Roberts is planning a four-foot-tall National Park tableau, with piled-up stones, a picnic table, squirrels and a giant redwood tree — all made entirely of chocolate.

En-Ming Hsu was part of the only U.S. team to take first place in 2001. The Japanese are the two-time defending champions.

“You want a judge to look at your piece and say, ‘How did they do that?,'” said Hsu, who now lives in Las Vegas but was a pastry chef at The Ritz-Carlton Chicago when she won.

With the whole world watching, anything and everything can go wrong, Hsu said. The judges — all top pastry chefs — deduct points for anything from discolored chocolate to portions that aren’t identical in weight and, on rare occasions, for cheating. For example, someone might sneak in a premade cookie they need for a garnish. With a few exceptions, everything must be prepared on the day of the competition.

And if you get caught?

“Huge point deduction,” Hsu said.

In 2001, the U.S. team had one hour to prepare its kitchen for the next day’s competition. Unfortunately, they didn’t get any help from the Italian team, which had just competed.

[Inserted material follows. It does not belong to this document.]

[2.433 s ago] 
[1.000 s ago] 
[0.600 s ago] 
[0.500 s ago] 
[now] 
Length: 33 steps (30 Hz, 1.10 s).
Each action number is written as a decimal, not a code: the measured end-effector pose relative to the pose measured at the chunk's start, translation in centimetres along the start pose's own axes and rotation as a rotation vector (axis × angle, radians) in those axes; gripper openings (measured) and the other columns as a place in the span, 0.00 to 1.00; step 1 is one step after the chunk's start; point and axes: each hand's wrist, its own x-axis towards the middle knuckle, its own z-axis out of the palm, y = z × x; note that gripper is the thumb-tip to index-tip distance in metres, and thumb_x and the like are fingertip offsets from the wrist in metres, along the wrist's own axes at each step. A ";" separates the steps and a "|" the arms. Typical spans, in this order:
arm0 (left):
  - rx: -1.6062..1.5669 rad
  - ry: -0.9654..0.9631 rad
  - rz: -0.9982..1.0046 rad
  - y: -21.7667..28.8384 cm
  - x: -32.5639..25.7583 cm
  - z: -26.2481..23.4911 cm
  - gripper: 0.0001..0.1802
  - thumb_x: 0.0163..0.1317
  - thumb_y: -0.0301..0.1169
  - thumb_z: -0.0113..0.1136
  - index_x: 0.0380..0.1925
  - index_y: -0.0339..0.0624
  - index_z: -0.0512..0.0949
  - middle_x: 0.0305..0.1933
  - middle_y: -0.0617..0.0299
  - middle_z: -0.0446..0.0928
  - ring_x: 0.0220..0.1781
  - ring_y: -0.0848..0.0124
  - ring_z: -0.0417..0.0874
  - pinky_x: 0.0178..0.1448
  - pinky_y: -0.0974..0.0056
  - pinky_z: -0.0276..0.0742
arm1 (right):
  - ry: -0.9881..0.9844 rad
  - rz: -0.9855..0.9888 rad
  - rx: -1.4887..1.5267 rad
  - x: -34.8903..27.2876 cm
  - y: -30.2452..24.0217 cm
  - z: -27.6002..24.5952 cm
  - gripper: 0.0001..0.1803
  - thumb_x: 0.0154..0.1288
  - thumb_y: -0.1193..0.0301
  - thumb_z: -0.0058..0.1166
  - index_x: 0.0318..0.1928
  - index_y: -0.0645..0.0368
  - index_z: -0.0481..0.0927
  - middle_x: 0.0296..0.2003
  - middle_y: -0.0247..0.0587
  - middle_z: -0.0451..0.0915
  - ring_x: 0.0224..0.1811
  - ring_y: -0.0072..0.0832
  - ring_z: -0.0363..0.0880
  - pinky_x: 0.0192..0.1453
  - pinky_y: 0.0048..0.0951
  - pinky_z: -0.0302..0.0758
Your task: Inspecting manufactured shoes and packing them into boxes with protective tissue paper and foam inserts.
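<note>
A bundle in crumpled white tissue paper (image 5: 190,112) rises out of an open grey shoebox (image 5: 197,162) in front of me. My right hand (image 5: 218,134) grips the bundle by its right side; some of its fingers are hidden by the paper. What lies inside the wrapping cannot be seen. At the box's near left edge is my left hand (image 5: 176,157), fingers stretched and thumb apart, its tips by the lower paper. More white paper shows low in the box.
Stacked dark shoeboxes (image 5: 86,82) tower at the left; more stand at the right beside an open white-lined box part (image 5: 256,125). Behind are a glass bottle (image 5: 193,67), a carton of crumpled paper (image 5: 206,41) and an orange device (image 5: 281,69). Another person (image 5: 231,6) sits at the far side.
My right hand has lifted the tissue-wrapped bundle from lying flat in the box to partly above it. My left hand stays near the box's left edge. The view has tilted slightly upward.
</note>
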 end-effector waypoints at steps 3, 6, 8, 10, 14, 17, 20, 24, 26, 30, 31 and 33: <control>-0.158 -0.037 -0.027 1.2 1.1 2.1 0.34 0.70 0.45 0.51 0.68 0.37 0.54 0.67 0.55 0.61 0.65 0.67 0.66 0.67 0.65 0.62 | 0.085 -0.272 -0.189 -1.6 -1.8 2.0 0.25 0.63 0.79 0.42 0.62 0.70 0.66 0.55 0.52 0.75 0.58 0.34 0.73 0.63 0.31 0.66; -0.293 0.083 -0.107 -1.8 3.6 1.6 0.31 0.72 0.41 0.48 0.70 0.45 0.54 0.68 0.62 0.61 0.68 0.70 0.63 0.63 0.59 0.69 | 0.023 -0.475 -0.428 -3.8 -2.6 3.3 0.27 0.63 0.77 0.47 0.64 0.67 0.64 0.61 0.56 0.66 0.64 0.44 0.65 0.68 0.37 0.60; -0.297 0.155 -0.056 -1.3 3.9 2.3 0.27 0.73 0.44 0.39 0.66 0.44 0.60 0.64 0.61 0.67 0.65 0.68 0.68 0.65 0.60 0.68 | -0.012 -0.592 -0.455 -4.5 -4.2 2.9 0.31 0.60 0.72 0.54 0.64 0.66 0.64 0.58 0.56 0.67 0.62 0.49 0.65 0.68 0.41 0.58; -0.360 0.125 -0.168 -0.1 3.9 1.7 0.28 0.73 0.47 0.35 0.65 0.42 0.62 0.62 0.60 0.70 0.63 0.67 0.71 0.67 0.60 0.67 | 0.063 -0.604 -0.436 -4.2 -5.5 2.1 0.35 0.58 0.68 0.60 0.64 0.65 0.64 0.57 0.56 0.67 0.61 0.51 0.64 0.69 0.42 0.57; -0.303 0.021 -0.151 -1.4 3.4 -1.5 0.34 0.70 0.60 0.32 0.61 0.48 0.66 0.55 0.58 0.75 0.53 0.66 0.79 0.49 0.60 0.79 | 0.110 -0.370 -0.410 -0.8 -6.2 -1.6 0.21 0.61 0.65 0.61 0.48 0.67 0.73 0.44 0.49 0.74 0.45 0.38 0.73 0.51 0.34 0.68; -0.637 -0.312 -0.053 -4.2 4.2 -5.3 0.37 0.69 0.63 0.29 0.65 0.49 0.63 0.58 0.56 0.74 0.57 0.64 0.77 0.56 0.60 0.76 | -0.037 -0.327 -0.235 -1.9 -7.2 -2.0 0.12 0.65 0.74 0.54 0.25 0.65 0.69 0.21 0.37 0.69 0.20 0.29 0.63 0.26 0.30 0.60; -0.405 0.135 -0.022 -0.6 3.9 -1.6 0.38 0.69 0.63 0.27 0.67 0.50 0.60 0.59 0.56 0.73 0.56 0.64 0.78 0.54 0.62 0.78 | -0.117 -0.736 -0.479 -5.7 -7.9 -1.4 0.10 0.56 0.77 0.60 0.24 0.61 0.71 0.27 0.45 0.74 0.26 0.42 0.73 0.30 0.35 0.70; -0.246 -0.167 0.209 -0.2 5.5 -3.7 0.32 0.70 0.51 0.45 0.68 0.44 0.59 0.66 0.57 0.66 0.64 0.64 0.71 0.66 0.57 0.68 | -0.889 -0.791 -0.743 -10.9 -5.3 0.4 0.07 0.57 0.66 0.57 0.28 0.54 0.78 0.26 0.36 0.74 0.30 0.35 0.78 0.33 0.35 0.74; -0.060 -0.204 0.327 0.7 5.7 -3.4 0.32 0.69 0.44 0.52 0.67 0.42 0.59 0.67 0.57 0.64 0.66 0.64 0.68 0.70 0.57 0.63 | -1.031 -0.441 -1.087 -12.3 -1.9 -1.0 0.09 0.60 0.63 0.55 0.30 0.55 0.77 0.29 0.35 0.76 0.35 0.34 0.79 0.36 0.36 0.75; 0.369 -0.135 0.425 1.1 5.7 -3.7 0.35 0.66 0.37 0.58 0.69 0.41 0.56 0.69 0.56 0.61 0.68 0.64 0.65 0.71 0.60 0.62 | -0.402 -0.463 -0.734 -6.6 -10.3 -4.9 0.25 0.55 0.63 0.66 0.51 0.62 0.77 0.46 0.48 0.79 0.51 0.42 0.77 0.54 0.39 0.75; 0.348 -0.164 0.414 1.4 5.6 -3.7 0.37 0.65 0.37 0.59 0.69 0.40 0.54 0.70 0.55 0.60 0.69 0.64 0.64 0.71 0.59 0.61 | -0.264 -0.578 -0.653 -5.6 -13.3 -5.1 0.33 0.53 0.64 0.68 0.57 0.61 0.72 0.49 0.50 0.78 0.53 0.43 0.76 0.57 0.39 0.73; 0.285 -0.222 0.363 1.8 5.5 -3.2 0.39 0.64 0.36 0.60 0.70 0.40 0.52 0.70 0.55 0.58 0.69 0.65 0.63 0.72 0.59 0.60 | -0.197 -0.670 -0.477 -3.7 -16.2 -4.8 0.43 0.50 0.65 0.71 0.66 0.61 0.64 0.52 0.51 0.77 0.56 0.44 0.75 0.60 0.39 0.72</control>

“Italy trashed the kitchen,” Hsu recalled. “At that time, that was just a massive panic.”

Once the competition got under way, Hsu didn’t stop to eat or even pay a visit to the bathroom, she said.

Twenty-four years later, that single-minded focus hasn’t changed.

“If you have to go, you have to go, but it’s not a lolly-gagging time,” Roberts says, adding that she doesn’t plan to break for lunch. “I’m going to probably treat it like a marathon and carb-load the night before.”